Depois do golpe que não vingou, Erdoğan instaurou um estado de emergência, passando a governar por decretos. É por isso que, embora haja um consenso no setor cultural de que a Turquia nunca foi democrática de fato, os anos de 2013 e 2016 são considerados marcos no que diz respeito à liberdade artística no país. “Embora o período de estado de emergência tenha durado oficialmente dois anos, muitas mudanças foram feitas nos âmbitos legal, político e, com o tempo, nas esferas social e econômica”, diz Alara Sert, da Susma24, que monitora os casos de censura e apoia artistas naquela região.

A cineasta e professora universitária Sibel Tekin começou a se envolver com videoativismo nos protestos de 2013.

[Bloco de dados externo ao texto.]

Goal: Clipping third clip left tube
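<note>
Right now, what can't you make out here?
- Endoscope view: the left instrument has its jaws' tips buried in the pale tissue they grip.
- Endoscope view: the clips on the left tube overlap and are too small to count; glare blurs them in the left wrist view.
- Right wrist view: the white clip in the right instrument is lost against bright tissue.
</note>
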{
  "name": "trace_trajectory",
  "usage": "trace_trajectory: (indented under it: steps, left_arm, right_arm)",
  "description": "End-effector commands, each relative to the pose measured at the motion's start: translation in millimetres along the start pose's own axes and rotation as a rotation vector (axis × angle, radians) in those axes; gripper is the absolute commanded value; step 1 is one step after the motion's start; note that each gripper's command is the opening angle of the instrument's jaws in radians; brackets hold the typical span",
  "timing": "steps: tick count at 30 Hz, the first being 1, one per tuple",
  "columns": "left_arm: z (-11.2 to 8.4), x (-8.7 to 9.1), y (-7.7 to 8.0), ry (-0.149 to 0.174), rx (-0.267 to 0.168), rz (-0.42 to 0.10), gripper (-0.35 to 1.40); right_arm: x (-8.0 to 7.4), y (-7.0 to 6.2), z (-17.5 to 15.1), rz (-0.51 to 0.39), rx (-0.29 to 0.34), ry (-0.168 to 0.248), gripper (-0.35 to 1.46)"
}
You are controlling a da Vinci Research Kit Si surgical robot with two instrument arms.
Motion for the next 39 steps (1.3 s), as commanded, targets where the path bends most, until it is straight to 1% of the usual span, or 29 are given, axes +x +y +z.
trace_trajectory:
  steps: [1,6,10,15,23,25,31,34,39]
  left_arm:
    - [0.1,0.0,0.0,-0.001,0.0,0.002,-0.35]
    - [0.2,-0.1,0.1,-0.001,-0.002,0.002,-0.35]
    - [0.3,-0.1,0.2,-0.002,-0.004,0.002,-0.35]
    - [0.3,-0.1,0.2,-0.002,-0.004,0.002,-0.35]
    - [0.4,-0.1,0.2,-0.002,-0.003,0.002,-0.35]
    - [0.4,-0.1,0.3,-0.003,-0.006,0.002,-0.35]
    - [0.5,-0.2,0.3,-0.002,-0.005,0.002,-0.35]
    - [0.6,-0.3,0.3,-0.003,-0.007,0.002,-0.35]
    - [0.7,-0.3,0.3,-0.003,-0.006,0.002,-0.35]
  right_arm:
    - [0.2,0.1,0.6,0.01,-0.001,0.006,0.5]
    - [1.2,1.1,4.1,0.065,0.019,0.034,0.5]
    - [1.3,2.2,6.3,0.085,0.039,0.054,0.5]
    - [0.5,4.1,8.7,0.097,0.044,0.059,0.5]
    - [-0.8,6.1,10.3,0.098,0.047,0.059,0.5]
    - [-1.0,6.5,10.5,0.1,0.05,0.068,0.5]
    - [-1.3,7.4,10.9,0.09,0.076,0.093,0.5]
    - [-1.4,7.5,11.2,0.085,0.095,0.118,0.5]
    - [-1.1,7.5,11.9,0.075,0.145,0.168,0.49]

Ao longo desse período, Sibel Tekin filmou diversos grupos de oposição que se manifestaram àquela altura. “Havia censura antes de 2013, mas as coisas estão piorando”, ela afirma. “Em Istambul e Ancara, manifestantes enfrentaram [pela primeira vez] ataques da polícia e foram atingidos por caminhões equipados com canhões de água.”

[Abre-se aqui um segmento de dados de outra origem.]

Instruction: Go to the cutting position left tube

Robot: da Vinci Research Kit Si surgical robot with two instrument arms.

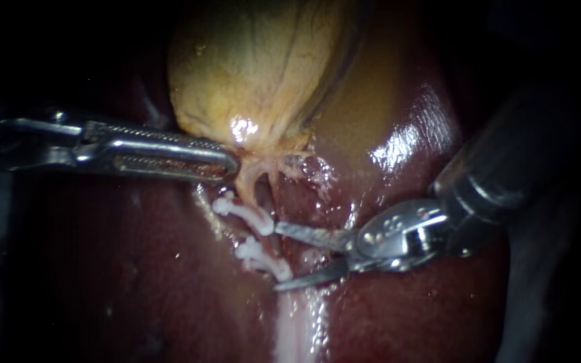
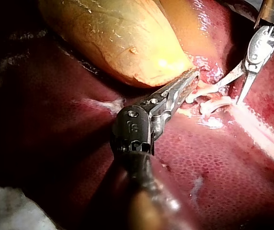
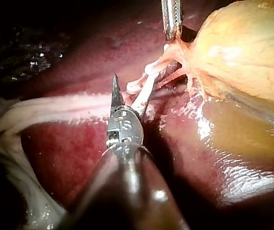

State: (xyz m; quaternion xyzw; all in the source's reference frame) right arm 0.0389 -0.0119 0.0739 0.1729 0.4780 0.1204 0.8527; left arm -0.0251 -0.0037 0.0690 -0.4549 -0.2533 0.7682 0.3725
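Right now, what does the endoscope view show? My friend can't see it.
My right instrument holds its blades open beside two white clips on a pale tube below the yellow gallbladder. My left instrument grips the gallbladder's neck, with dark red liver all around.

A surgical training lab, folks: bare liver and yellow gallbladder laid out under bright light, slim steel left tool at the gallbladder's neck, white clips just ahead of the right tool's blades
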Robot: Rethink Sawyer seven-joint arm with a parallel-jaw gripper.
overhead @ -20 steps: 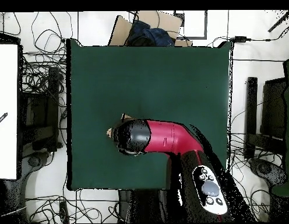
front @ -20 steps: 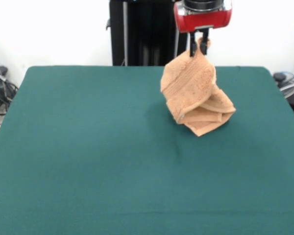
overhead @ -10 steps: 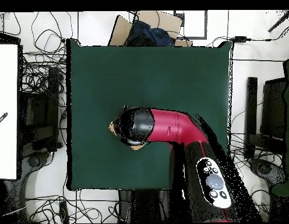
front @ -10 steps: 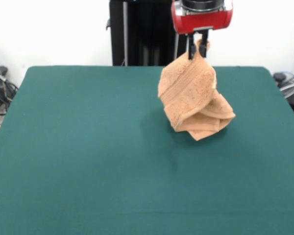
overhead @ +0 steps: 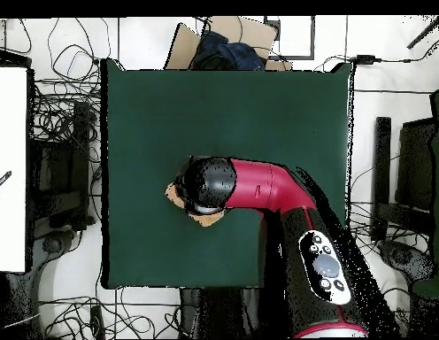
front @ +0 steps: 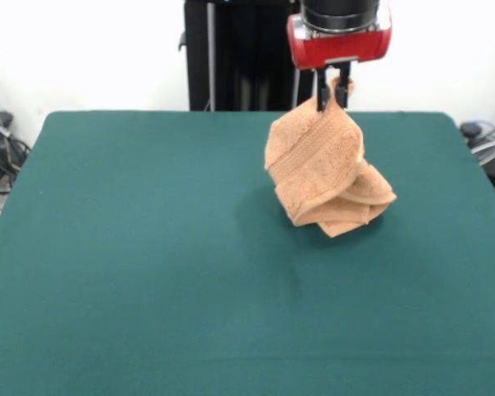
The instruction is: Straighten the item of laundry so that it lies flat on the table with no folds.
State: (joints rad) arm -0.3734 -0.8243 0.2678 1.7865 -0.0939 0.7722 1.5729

Nessa época, afirma Tekin, muitos daqueles que participaram das manifestações diziam que passaram a compreender como se sentiam as pessoas das províncias curdas, ou seja, sentiram na pele a repressão do governo. “Mas essa compreensão e empatia duraram apenas um ano. Depois, todo mundo se voltou cada um aos seus próprios problemas. Quer dizer, essa persistência da censura não tem a ver apenas com o governo atual, mas com uma questão mais ampla, de princípios e valores da população turca”, ela acrescenta.

Em 2016, uma arbitrariedade específica da administração Erdoğan chamou a atenção de Tekin. O governo decidiu deixar o país permanentemente em horário de verão. A cineasta achou que seria interessante um documentário sobre a vida de pessoas que precisam acordar cedo para trabalhar, quando ainda está escuro, sobretudo no inverno, quando há menos horas de luz natural. Ainda inédito, o longa-metragem está sendo chamado provisoriamente de “A Vida Começa no Escuro”.

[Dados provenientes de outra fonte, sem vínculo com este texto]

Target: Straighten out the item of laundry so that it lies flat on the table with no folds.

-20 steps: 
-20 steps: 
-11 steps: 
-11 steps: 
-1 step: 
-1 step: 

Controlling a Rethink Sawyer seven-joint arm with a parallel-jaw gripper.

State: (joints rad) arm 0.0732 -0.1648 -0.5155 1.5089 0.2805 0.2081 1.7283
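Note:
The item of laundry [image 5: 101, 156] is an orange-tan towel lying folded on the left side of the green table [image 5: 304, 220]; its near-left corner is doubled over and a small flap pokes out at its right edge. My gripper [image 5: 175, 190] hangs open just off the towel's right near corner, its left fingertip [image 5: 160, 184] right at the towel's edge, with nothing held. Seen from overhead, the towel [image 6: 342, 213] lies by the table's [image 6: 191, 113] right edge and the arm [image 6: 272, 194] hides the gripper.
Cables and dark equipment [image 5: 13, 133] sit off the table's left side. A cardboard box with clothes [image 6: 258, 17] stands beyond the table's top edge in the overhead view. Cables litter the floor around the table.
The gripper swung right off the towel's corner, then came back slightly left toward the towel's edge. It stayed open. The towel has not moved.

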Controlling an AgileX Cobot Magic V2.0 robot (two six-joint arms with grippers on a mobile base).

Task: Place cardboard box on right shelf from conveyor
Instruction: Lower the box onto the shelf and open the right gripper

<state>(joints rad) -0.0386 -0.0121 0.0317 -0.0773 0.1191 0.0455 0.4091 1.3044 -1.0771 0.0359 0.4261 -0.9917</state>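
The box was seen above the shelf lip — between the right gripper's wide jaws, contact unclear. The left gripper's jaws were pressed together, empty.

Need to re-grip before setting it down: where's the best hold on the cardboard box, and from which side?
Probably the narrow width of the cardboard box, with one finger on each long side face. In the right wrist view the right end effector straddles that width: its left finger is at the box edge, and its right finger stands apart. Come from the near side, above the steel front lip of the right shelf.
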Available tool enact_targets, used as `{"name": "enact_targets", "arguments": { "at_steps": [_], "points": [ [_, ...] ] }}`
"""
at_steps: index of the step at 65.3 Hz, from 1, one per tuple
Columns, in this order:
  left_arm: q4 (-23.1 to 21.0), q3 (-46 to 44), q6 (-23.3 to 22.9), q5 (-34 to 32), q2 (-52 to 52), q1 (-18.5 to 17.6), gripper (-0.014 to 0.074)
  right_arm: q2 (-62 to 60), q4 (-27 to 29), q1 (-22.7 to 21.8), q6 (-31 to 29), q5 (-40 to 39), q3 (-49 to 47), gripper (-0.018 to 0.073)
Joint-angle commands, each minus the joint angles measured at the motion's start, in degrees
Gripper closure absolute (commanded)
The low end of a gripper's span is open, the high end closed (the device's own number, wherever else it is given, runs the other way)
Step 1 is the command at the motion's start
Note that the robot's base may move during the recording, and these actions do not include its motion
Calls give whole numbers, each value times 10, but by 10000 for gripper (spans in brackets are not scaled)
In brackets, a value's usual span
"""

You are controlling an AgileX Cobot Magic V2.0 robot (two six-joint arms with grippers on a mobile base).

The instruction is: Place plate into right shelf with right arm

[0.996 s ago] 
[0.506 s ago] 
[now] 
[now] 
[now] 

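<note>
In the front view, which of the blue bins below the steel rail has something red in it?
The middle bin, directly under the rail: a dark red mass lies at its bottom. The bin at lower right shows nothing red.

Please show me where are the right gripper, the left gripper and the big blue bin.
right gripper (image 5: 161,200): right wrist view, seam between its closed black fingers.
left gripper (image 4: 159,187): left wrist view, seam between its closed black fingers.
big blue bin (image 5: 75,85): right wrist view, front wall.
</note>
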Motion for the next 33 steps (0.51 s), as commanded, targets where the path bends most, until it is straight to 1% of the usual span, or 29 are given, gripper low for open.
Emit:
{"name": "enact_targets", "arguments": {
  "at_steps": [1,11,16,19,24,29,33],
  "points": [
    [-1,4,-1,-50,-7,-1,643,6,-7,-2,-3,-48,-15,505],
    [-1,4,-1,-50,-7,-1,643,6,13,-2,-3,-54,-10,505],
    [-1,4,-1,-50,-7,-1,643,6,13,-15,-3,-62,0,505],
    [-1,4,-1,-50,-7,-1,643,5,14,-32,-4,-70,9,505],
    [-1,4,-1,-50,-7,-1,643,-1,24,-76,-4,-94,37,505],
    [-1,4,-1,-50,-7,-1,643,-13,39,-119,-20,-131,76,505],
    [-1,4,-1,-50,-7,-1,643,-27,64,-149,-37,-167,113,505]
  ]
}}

“À primeira vista, não é um tema tão político”, afirma ela. Só que o Estado turco discorda, e ela acabou presa no segundo dia de filmagens. “Eu estava em Tuzluçayır, em Ancara, um bairro onde moram muitos operários, alevitas e esquerdistas. Lá foi uma das primeiras locações, porque trabalhadores de fábricas começam o dia muito cedo, quando o sol anda não nasceu.”

Primeiro, as autoridades afirmaram que Tekin havia sido presa por ter filmado uma viatura policial. Depois, segundo seus advogados, foi dito que a acusação veio de agentes penitenciários que estavam dentro de um carro e pensaram que ela os filmava. E, claro, depois vieram acusações de terrorismo.

Depois de passar uma noite sob custódia, ela prestou depoimento e foi levada diretamente ao tribunal para prisão preventiva. “O juiz, então, decidiu pela minha prisão. E eu trabalho na universidade, sou funcionária pública, não havia risco de eu fugir”, afirma Tekin, que acabou ficando presa por 45 dias.

“Comecei filmando um documentário e terminei acusada de fazer parte de uma organização terrorista”, diz.

Eu não vou embora

Nenhum dos artistas turcos ouvidos pela reportagem afirmou que pretende deixar o seu país em busca de mais liberdade para conseguir trabalhar.

“Provavelmente o objetivo da prisão era me fazer desistir ou talvez, por meio de mim e do meu exemplo, assustar outras pessoas”, afirma Sibel Tekin. “Mas, ao me prender, eles me fizeram ficar mais corajosa”, ela acrescenta.

Seher Adıgüzel, do Grup Yorum, afirma que, depois da morte de dois integrantes, a banda e o governo chegaram ao que chama de uma “fase de diálogo”. “Mas, se necessário, pagaremos novamente com a nossa fome”, diz ela.

A cineasta Nejla Demirci tem outra visão. Segundo ela, o fato de estar enfrentando problemas na Turquia não significa que artistas da Europa e dos Estados Unidos estão blindados da censura. “Nos países considerados desenvolvidos, artistas e cineastas não são muito diferentes de mim”, ela afirma.

“Mas nenhum artista de qualquer lugar do mundo me ligou. Ninguém perguntou ‘o que podemos fazer por você?’. Eu sei que isso não é uma coisa fácil de se fazer. Mas isso diz muito sobre o ambiente artístico e cultural do mundo. Mostra que lá fora não é muito diferente daqui, na Turquia.”